Sometimes mothers are advised to stop breastfeeding while they are taking some medicines in case they harm the baby.
Examples of medicines that are not suitable while you are breastfeeding include:
Herbal medicines and teas should not be considered safe while you are breastfeeding.
CAS Registry Number
Loratadine use while Breastfeeding
Drugs containing Loratadine: Claritin, Claritin-D, Alavert, Claritin-D 24 Hour, Allergy Relief Tablets, Loratadine-D 24 Hour, Wal-itin, Claritin 24 Hour Allergy, Claritin-D 12 Hour, Alavert D-12 Hour Allergy and Sinus, Show every 31 »Claritin Reditabs, Tavist ND, AllerClear D-24 Hour, Allergy Relief D12, Allergy & Congestion Relief, Leader Allergy Relief D-24, Loratadine-D 12 Hour, Clear-Atadine-D, Loratadine Reditab, Children's Claritin Allergy, Bactimicina Allergy, Clear-Atadine Children's, Dimetapp Children's ND Non-Drowsy Allergy, Claritin Hives Relief, Clear-Atadine, ohm Allergy Relief, Assist I Own Allergies, Vicks QlearQuil Every Day & Every Night 24 Hour Allergy Relief, Children's Allergy Relief 24 Hour, Allergy Relief 24 Hour, Allergy Relief D 24 Hour
Medically reviewed by Drugs.com.
Final updated on Jul 13, 2019.
LactMed Record Number
Information presented in this database is not meant as a substitute for professional judgment. You should consult your healthcare provider for breastfeeding advice related to your specific situation.
The U.S. government does not warrant or assume any liability or responsibility for the accuracy or completeness of the information on this Site.
Always consult your healthcare provider to ensure the information displayed on this sheet applies to your personal circumstances.
Medicines and breastfeeding safety
Most medicines are safe to take while you are breastfeeding because they do not pass into your breast milk.
Even if the medicine does enter your milk, it is generally in such a little quantity that it will not affect your baby.
However, some medicines can give your baby diarrhoea or vomiting, or make your baby unusually sleepy or irritable. Other medicines can also make you produce more or less milk than normal.
The quantity of medicine that enters your breast milk and the effect on the baby depend on the age and health of your baby, the type of medicine, how much you take, and when you take it.
Before your doctor prescribes a medication for you, make certain he or she knows that you are breastfeeding.
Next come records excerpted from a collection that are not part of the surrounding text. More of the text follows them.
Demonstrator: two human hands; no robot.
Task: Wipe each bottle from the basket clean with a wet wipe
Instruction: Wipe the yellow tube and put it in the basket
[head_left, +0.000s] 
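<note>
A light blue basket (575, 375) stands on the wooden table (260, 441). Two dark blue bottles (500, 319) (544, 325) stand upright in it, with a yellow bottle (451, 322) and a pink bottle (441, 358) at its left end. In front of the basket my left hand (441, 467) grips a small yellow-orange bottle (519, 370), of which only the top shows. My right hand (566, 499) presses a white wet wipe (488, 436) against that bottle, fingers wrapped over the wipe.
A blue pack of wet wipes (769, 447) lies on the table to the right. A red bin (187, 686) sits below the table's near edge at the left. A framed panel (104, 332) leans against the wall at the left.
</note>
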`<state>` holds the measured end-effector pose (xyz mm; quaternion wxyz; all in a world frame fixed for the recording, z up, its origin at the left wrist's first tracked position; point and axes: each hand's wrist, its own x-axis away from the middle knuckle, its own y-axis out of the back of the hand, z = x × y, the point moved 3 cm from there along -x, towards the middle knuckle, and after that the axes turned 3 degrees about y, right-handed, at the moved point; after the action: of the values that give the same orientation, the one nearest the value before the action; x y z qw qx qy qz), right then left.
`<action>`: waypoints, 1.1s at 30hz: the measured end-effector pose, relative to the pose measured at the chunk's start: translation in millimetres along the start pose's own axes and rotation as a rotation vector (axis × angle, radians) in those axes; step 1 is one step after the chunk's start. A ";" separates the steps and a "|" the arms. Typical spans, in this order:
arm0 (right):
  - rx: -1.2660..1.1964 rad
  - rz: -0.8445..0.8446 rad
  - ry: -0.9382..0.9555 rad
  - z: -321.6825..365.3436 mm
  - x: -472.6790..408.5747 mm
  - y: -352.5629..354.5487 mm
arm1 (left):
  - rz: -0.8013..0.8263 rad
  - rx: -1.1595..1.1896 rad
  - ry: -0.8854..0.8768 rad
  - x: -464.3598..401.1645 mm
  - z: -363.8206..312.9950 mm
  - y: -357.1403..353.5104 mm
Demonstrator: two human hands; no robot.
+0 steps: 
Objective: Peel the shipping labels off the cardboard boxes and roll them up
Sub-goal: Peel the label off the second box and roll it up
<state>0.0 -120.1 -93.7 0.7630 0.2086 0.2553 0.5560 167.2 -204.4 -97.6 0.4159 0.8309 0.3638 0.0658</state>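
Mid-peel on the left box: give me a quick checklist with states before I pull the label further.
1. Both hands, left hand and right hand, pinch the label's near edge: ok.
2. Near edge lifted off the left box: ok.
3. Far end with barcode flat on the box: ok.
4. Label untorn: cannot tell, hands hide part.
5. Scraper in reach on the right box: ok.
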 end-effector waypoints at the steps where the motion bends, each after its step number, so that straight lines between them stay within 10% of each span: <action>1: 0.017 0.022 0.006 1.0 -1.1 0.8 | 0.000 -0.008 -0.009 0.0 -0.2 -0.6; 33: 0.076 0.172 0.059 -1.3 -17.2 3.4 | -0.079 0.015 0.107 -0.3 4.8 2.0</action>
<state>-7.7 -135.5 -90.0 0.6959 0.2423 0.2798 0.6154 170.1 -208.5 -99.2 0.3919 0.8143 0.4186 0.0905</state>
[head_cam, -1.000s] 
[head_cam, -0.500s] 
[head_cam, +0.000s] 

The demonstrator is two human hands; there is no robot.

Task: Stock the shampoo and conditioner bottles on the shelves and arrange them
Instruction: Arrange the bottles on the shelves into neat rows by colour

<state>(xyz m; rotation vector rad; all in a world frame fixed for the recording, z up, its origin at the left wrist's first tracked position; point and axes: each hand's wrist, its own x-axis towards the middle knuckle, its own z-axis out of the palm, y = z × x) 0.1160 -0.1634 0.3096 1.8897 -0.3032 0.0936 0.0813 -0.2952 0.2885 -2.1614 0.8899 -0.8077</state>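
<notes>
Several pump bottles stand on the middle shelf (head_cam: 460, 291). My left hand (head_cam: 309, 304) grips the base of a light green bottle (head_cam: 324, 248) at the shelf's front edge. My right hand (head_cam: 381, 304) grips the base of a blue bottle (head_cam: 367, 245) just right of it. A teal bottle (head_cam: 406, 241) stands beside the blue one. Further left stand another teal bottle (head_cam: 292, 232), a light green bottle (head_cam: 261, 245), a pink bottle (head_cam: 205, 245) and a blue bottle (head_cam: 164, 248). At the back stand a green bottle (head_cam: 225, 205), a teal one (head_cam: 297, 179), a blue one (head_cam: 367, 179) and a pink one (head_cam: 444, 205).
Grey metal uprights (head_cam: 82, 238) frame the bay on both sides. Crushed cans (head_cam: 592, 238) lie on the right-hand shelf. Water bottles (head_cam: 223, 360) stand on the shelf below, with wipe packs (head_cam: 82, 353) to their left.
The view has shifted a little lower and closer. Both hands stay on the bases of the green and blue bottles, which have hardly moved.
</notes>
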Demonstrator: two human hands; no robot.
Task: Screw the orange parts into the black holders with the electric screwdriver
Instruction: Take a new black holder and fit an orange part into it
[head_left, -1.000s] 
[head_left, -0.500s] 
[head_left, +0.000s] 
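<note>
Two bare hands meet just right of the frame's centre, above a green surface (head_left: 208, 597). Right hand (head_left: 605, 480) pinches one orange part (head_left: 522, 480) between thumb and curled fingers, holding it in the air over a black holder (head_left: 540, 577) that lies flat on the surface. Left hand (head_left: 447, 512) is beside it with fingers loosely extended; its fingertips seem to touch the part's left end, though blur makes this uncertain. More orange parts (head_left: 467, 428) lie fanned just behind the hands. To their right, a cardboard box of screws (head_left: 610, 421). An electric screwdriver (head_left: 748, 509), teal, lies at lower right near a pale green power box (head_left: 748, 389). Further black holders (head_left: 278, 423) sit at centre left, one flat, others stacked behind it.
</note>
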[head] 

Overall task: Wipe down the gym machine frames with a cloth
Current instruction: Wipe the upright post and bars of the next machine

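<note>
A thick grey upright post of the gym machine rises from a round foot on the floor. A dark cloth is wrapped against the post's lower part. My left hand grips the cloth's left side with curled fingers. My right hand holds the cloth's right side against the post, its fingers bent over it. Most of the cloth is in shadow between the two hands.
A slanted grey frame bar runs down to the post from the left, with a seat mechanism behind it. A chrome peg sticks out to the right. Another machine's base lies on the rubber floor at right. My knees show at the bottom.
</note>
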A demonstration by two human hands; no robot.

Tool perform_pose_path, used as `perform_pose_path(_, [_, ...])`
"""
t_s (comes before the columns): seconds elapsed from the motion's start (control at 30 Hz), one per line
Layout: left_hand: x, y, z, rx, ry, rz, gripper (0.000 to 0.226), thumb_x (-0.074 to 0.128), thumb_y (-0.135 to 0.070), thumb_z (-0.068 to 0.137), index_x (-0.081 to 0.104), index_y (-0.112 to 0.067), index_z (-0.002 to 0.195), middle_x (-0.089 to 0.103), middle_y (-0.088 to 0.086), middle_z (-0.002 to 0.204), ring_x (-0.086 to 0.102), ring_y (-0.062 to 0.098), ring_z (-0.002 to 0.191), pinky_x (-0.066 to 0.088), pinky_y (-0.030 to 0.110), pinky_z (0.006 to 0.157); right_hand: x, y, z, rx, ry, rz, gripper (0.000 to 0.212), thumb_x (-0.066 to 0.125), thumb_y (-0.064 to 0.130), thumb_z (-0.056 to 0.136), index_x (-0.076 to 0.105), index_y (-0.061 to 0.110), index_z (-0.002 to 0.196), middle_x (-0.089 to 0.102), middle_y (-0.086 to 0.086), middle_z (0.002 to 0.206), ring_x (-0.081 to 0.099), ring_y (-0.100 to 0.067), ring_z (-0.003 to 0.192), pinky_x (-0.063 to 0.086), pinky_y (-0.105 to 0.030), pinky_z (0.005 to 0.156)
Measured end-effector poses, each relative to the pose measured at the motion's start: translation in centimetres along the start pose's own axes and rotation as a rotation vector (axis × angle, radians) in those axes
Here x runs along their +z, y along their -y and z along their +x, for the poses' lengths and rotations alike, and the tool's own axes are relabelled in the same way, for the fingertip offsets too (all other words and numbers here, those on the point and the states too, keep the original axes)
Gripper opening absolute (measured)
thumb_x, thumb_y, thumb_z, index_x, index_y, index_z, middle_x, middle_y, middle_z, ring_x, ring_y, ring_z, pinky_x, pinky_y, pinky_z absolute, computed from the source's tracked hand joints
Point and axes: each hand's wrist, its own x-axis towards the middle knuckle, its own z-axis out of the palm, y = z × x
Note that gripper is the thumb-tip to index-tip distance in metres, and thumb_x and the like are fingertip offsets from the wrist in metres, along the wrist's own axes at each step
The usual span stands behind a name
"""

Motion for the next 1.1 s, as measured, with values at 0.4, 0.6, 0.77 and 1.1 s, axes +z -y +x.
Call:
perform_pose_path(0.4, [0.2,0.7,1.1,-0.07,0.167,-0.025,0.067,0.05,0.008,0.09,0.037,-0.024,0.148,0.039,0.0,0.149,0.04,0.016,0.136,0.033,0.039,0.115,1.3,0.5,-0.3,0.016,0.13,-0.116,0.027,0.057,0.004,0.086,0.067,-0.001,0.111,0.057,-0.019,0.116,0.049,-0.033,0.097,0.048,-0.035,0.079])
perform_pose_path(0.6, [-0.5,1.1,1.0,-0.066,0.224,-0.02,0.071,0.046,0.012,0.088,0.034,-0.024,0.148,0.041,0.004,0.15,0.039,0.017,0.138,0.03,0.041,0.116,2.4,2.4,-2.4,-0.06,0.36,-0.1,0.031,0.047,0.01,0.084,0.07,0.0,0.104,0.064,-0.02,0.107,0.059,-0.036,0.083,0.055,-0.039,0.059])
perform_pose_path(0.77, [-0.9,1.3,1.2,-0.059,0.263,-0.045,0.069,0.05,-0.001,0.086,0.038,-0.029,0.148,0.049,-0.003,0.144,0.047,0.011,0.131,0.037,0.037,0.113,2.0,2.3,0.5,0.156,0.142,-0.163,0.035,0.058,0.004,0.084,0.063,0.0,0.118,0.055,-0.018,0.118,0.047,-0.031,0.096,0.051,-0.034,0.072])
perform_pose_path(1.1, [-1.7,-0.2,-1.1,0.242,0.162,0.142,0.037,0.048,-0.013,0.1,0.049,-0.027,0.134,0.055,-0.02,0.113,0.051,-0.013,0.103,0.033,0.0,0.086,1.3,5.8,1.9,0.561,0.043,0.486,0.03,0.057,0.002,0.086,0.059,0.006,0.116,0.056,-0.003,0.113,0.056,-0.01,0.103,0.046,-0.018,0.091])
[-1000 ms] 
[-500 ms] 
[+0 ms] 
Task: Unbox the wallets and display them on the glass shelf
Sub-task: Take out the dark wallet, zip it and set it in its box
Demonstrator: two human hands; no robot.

Breastfeeding mothers rarely own to stop breastfeeding because they are taking medicines.
However, it is significant you get advice from your doctor or pharmacist. They will weigh up the risks and benefits of taking the medicine against any risks for the baby.
You should take special care if your baby was premature, is ill, or is taking medicines themselves.